Beneath this line is the data. Output exactly the lines from the line with "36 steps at" to the line with "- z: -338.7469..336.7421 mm", both ends included, and nothing more.

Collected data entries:
==*==

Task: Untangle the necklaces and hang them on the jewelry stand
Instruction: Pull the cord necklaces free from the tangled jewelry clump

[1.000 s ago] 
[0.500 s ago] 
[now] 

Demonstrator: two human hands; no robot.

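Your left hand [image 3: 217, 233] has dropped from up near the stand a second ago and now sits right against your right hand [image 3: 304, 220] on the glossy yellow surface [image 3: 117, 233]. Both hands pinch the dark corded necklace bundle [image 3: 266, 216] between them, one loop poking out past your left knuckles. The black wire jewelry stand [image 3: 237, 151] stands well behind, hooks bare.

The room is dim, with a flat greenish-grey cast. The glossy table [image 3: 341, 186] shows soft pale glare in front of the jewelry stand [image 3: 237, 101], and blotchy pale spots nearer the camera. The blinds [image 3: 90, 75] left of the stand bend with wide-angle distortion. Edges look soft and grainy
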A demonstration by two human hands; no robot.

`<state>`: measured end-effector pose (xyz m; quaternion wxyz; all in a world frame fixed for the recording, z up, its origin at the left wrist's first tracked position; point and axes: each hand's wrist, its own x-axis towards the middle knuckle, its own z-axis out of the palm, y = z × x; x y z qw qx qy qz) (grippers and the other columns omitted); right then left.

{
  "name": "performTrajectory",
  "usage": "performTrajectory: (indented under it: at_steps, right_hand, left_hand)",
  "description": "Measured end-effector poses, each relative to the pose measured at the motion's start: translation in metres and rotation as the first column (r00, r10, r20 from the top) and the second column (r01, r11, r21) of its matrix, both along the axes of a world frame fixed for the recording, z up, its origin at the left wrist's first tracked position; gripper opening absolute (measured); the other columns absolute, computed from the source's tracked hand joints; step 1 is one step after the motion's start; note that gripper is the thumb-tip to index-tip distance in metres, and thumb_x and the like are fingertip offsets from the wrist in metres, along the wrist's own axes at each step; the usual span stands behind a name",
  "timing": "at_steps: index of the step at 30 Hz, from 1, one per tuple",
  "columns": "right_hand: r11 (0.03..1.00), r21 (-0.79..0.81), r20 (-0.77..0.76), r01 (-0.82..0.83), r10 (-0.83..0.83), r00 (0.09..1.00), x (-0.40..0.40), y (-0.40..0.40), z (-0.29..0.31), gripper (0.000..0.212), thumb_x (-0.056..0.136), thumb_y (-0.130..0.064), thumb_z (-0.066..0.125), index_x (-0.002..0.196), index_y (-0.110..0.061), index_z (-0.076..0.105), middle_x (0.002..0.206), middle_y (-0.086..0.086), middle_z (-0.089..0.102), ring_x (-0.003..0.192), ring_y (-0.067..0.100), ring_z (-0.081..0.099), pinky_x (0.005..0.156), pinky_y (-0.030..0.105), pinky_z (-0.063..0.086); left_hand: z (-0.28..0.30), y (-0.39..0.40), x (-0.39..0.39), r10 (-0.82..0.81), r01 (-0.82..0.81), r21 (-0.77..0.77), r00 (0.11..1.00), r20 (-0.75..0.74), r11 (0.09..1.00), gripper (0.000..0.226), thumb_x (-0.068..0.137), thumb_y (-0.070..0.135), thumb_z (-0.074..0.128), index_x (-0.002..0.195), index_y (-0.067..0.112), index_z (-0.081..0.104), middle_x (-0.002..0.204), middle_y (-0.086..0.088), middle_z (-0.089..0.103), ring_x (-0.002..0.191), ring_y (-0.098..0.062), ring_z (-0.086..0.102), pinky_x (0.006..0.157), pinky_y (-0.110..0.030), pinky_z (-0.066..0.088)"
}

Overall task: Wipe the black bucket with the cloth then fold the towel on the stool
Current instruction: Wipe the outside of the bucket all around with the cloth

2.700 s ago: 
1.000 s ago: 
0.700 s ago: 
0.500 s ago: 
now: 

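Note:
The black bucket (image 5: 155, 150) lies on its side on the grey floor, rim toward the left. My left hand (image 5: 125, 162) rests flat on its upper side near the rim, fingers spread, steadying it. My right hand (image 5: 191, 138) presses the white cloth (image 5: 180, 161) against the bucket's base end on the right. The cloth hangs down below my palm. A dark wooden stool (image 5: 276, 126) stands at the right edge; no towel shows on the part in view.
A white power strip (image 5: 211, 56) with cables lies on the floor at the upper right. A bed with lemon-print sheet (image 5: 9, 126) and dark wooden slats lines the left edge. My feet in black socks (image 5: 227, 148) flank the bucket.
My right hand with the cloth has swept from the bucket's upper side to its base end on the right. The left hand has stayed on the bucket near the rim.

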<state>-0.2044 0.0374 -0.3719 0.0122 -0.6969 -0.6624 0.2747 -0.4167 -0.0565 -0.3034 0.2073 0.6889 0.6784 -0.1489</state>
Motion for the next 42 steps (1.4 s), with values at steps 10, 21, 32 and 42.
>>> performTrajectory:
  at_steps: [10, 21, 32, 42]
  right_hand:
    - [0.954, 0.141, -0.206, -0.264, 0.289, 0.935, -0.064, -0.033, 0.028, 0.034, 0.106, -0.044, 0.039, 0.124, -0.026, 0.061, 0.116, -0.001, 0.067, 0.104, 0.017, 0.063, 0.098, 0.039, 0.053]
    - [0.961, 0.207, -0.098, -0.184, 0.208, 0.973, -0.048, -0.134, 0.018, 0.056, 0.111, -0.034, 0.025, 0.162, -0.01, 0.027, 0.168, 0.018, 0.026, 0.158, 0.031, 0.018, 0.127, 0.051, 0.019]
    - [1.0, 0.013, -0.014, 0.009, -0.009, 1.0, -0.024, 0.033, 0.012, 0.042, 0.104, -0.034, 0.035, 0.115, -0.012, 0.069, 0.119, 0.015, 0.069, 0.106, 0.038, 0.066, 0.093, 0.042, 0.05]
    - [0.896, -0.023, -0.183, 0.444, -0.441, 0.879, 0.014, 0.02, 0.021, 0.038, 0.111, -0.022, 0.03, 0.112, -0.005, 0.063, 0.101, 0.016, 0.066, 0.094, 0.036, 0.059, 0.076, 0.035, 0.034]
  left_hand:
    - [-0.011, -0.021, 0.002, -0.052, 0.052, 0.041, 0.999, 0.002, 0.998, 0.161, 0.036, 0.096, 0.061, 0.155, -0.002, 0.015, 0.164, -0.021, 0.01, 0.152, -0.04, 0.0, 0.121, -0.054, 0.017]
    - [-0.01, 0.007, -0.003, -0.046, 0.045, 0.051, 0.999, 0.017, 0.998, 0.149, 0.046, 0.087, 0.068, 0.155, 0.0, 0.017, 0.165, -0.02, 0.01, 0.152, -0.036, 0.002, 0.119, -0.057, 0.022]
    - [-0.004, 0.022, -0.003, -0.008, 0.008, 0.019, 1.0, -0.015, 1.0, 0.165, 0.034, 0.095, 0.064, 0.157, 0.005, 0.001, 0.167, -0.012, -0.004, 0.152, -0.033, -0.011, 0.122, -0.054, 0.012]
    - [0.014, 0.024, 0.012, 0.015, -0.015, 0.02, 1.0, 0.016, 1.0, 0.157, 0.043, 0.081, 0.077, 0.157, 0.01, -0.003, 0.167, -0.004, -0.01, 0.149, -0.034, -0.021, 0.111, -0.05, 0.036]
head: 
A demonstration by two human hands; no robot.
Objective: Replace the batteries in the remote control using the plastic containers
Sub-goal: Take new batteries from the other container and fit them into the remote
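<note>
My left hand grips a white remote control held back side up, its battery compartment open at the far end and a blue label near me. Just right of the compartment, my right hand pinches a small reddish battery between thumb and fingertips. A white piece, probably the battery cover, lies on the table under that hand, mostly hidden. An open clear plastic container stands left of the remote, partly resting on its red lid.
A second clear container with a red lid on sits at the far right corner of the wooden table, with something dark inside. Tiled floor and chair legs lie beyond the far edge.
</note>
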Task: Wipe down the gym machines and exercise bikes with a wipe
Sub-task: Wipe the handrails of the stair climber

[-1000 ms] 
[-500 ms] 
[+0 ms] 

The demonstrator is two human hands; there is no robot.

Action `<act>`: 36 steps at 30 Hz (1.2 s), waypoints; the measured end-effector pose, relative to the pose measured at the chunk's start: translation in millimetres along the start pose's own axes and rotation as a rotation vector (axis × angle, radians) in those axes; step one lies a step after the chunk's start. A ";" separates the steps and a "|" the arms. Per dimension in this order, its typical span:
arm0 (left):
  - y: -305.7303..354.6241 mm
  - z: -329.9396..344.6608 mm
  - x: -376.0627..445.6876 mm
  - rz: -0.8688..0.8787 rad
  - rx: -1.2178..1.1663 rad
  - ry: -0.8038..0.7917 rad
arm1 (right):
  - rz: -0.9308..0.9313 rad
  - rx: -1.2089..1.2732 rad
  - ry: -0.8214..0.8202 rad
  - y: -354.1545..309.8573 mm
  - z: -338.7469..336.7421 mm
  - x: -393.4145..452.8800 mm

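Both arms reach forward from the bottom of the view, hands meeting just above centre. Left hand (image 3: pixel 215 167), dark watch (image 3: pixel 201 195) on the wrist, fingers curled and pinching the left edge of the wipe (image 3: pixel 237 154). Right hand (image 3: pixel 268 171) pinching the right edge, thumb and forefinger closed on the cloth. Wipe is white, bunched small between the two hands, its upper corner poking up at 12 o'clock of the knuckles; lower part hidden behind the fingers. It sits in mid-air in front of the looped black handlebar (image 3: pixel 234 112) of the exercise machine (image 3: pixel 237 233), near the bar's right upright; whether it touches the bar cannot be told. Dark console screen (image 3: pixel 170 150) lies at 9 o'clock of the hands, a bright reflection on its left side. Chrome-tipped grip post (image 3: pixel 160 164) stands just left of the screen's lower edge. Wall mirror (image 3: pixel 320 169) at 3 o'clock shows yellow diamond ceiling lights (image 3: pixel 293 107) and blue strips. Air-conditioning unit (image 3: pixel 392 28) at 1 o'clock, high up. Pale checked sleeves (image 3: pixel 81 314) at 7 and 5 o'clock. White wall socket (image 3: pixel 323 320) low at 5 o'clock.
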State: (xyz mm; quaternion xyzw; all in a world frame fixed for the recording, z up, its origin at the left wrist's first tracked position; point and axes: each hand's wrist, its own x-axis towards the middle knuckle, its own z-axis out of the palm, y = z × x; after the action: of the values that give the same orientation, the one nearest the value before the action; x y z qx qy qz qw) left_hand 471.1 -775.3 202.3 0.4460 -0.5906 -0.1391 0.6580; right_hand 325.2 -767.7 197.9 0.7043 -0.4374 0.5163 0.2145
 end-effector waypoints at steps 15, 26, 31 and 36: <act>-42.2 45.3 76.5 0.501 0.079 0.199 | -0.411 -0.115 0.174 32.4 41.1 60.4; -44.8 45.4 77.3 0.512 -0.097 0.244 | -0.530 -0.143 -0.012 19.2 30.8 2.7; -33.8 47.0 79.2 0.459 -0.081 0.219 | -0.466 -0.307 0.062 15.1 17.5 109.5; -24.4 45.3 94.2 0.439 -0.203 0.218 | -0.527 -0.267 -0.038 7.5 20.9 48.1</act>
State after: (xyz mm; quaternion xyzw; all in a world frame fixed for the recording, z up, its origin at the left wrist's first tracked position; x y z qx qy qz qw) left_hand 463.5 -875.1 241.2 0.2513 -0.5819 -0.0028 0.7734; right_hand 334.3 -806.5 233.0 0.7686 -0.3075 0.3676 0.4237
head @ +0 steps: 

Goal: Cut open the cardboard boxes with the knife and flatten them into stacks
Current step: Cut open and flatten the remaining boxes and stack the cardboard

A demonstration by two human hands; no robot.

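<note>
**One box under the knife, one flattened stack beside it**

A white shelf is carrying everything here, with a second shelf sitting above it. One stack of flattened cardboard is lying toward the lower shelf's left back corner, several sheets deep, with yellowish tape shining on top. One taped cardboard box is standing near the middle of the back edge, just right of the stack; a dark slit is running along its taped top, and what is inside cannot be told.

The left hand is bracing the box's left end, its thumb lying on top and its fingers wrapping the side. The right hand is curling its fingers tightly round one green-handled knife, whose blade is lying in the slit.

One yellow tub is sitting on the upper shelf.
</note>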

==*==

# RESULT OF THIS TASK
Action `<act>`: 36 steps at 30 Hz (1.2 s), waypoints; the measured end-effector pose, relative to the pose measured at the chunk's start: translation in millimetres along the start pose's own axes and rotation as a rotation vector (axis × angle, radians) in those axes; step one lies a step after the chunk's start. A ";" separates the steps and a "|" the arms. Per dimension in this order, its typical span:
arm0 (left):
  - y: -305.7303..354.6241 mm
  - z: -329.9396..344.6608 mm
  - x: -376.0627..445.6876 mm
  - rz: -0.8688..0.8787 rad
  - rx: -1.2178..1.1663 rad
  - ry: -0.8038..0.7917 rad
arm1 (right):
  - rz: -0.9308..0.9313 rad
  - rx: -1.2089..1.2732 rad
  - ry: -0.8214..0.8202 rad
  - y: -354.1545..309.8573 mm
  - z: -338.7469..336.7421 mm

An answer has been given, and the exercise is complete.